Sehnenerkrankungen stellen einen häufigen Beratungsanlass für hausärztliche Konsultationen dar. Nach einer Umfrage unter Gelegenheitssportlern ab 14 Jahren gaben mehr als ein Drittel Verletzungen des Bewegungsapparates in den vergangenen drei Jahren an – allein ein Fünftel davon betrafen Sehnen, Bänder, Gelenke oder Gelenkkapseln, zum größten Teil Zerrungen, Überdehnungen oder Verstauchungen. Entsprechend handelt es sich bei diesen Krankheitsbildern mitnichten um rein sportmedizinische Fragestellungen, die dem ­Spezialisten vorbehalten sind.

Im hausärztlichen Alltag besonders häufig anzutreffende, überlastungsbedingte Sehnenerkrankungen sind unter anderem die Achillodynie, der sogenannte Tennisarm oder das Patellaspitzensyndrom (Jumpers knee) – und dies auch bei den „Occupational Athletes“ oder Patienten, die sich die Verletzung bei banalen Alltagstätigkeiten zuziehen. Die Achillodynie beispielsweise betrifft bis zu 52% aller Läufer im Laufe ihres Lebens und tritt auch bei der weniger sportlich aktiven Bevölkerung, z.B. bei Veränderungen des Aktivitätsniveaus, ungeeignetem Schuhwerk oder Laufen auf ungewohnt hartem Untergrund auf.

Der Tennisellenbogen (radiale Epicondylopathie, oder seltener der Golferellenbogen, ulnare Epicondylopathie) betrifft als häufigste Insertionstendinopathie 7% der handwerklich arbeitenden Bevölkerung (nur 10% der Betroffenen sind tatsächlich Tennisspieler). Weiter spielt auch noch das Patellaspitzensyndrom als eines der häufigsten Überlastungssyndrome im Ballsport eine relevante Rolle.
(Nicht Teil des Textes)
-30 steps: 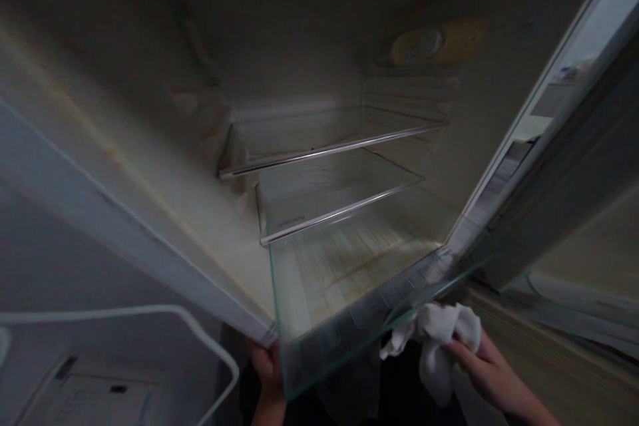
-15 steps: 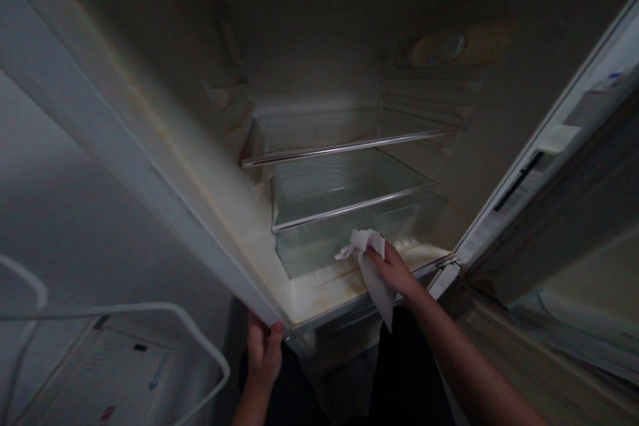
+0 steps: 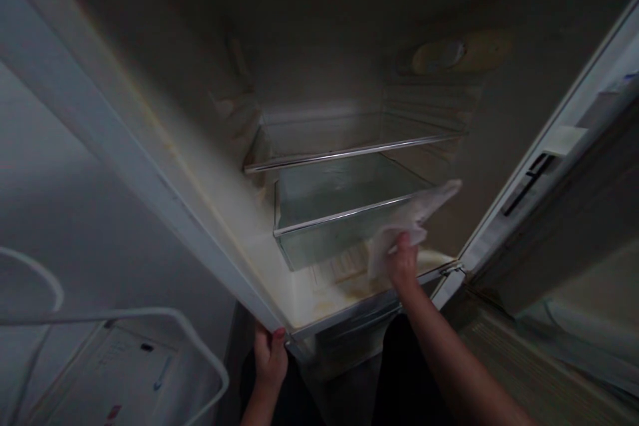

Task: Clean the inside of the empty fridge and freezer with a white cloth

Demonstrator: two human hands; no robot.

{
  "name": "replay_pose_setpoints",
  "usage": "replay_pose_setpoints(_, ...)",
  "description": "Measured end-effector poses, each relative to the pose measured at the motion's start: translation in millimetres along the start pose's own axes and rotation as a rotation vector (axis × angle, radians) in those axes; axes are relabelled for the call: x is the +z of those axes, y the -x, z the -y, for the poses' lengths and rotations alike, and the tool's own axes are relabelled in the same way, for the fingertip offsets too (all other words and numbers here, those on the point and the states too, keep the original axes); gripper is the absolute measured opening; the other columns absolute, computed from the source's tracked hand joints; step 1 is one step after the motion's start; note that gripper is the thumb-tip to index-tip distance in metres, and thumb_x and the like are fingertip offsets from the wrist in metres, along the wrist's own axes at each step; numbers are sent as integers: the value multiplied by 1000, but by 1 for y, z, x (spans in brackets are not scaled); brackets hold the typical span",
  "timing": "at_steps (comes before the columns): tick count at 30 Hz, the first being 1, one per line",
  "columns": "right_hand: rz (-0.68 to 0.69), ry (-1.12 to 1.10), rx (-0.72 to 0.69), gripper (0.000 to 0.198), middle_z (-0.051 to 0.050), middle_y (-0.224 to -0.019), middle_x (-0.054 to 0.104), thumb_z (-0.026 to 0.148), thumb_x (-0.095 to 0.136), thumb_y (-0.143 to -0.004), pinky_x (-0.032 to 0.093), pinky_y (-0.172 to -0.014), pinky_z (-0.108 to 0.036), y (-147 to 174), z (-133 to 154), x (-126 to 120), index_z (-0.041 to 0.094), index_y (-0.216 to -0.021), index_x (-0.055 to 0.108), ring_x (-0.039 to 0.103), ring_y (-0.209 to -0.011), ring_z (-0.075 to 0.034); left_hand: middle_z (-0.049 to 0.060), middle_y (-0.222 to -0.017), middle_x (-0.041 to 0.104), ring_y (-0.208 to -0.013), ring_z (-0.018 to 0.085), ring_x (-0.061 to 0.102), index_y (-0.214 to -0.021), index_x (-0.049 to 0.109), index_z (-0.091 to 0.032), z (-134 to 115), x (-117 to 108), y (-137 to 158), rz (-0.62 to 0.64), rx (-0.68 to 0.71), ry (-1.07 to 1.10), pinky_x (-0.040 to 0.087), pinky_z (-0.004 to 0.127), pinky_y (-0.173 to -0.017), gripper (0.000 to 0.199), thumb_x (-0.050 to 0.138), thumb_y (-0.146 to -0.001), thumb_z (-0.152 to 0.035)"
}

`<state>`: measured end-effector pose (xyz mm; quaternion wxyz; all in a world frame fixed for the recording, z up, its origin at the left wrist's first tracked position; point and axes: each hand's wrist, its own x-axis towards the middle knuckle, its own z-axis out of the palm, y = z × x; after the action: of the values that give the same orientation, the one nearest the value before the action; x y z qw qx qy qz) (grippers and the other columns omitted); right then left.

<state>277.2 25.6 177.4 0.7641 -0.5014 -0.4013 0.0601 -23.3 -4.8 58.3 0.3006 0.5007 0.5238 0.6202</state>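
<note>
My right hand (image 3: 403, 263) is closed on a thin white cloth (image 3: 392, 239), perhaps a paper towel, blurred by motion, one end of it flung up to the right. It hangs just in front of the clear drawer (image 3: 319, 246), over the stained bottom ledge (image 3: 344, 286) of the refrigerator. My left hand (image 3: 271, 356) grips the lower left corner of the refrigerator's frame (image 3: 259, 309), thumb on the front. Above the drawer sits a glass shelf with a shiny metal front edge (image 3: 349, 154).
The open refrigerator door (image 3: 574, 279) stands on the right, joined by a hinge (image 3: 452, 269) at the bottom. A yellowish lamp cover (image 3: 459, 56) is on the inner right wall. At lower left, a white cable (image 3: 164, 311) loops in front of a white box (image 3: 110, 373).
My right hand has moved slightly up and right, and the white cloth has swung from hanging down to flaring upward. My left hand keeps its grip on the frame. The view has shifted slightly.
</note>
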Motion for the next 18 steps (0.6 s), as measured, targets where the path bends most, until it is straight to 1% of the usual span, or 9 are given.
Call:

Weg vom „Tendinitis“-Mythos: 
Die Pathophysiologie der Tendopathie

Früher wurden Sehnenerkrankungen oft als „Tendinitis“ bezeichnet und auch in aktuellen spezialistischen Befunden ist diese Begrifflichkeit noch regelmäßig anzutreffen. Die Bezeichnung basiert auf der Annahme einer Entzündung des Sehnengewebes mit Kumulation von Entzündungszellen und Freisetzung von Zytokinen – ganz analog zu einem infektiösen Prozess. Folgerichtig stand als wesentlicher Behandlungsansatz eine Belastungspause mit Schonung und Ruhe im Vordergrund.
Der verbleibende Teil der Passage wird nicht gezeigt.